Starting with the opening line of the material, restate every line word for word, and end on the line containing "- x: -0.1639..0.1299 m".
<<<<
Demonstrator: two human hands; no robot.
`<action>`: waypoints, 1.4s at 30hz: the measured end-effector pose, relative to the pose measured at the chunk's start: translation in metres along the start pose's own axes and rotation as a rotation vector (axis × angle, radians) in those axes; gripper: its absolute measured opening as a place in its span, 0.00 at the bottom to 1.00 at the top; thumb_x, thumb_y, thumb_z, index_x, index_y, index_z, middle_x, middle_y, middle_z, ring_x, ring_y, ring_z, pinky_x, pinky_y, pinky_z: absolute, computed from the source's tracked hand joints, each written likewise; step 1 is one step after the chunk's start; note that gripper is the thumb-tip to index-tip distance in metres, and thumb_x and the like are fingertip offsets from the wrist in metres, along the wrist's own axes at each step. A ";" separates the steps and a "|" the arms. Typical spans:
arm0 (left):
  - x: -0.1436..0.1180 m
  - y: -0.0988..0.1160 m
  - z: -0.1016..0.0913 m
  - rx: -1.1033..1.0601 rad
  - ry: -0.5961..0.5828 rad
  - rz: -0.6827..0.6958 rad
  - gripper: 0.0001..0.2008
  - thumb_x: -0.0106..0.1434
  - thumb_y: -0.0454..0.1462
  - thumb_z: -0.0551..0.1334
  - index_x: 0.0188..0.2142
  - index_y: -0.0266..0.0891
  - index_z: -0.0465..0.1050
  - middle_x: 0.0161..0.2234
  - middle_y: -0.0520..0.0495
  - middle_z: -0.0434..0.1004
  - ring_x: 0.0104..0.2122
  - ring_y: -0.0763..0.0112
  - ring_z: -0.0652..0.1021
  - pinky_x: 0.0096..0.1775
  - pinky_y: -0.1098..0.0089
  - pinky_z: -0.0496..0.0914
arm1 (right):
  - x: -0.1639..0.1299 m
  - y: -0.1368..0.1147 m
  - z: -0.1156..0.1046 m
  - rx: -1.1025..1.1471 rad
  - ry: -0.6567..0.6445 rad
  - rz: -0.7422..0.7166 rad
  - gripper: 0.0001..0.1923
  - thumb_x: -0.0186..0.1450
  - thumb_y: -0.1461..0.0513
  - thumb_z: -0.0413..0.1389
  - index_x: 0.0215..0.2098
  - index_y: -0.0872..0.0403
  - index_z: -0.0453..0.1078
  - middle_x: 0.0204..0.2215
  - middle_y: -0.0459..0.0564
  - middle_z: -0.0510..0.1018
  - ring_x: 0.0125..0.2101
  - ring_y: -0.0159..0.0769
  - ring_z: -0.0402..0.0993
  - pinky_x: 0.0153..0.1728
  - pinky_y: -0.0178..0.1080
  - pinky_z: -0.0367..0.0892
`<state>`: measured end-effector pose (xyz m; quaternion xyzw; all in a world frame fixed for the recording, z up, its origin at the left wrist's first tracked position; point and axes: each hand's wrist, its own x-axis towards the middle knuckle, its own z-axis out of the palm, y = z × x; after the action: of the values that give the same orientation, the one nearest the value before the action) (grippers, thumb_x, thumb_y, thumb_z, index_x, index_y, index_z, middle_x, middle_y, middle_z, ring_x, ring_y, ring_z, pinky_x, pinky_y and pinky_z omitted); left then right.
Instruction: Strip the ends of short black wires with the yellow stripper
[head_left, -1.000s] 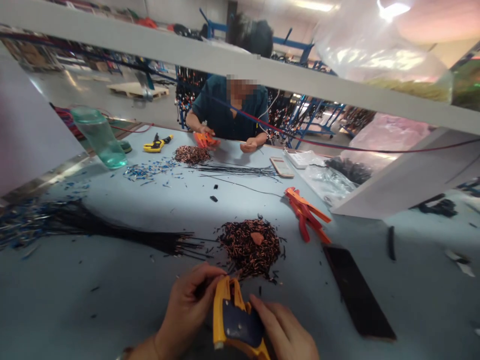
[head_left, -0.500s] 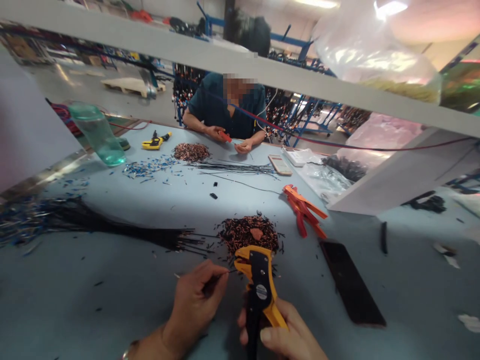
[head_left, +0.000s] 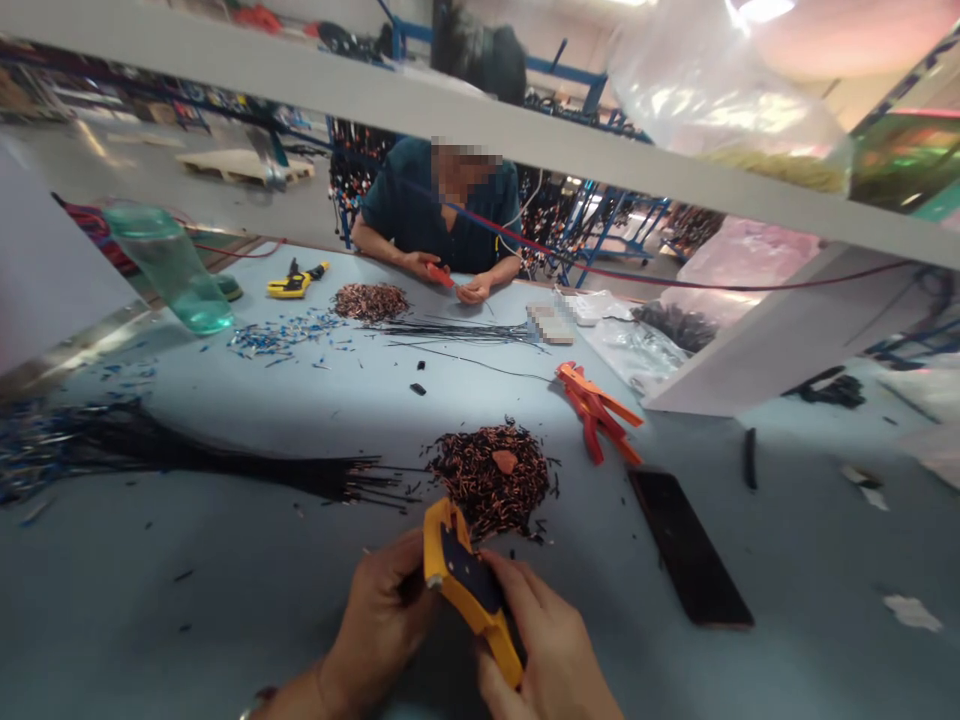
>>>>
◆ Solution
Demonstrator: two human hands; no robot.
`<action>`: waypoints, 1.4s at 30hz: the measured end-effector pose, relative to the pose measured at the chunk's start: translation in metres along the start pose's own axes and rotation as a rotation vector (axis × angle, radians) in those axes; gripper: its absolute measured opening as a place in its span, 0.00 at the bottom to 1.00 at the top; thumb_x, thumb_y, thumb_z, index_x, index_y, index_z, middle_x, middle_y, middle_z, ring_x, ring_y, ring_z, pinky_x, pinky_y, pinky_z: absolute, computed from the source's tracked hand joints, each written likewise; step 1 is one step after the chunk's start; note that gripper is the thumb-tip to index-tip distance in metres, and thumb_x and the like are fingertip offsets from the wrist in metres, along the wrist's own axes at each step. A ";" separates the steps and a "|" the arms. Typical spans:
arm0 (left):
  - x: -0.1436..0.1180 m
  - y: -0.0988..0.1160 m
  - z: -0.1016..0.0913 m
  - rx: -1.1033..1.0601 rad
  - ry: -0.5961..0.5828 rad
  - rz: -0.6827..0.6958 rad
  - gripper: 0.0001..0.2008
  - thumb_x: -0.0106..0.1434
  - thumb_y: -0.0454..0.1462
  - thumb_z: -0.0551..0.1334
  - index_x: 0.0188..0.2142
  - index_y: -0.0266..0.0891
  - index_z: -0.0465..0.1050
  - middle_x: 0.0161..0.2234
  - middle_y: -0.0520..0.0495
  - middle_z: -0.0434..0.1004
  - ring_x: 0.0104..0.2122
  - ring_y: -0.0763..0.0112
  - ring_z: -0.0652..0.1021
  - pinky_x: 0.0096..0.1775
  - pinky_y: -0.1098..0.0089
  - pinky_z: -0.0496..0.0914
arm1 (right):
  - x: -0.1639..0.1299 m

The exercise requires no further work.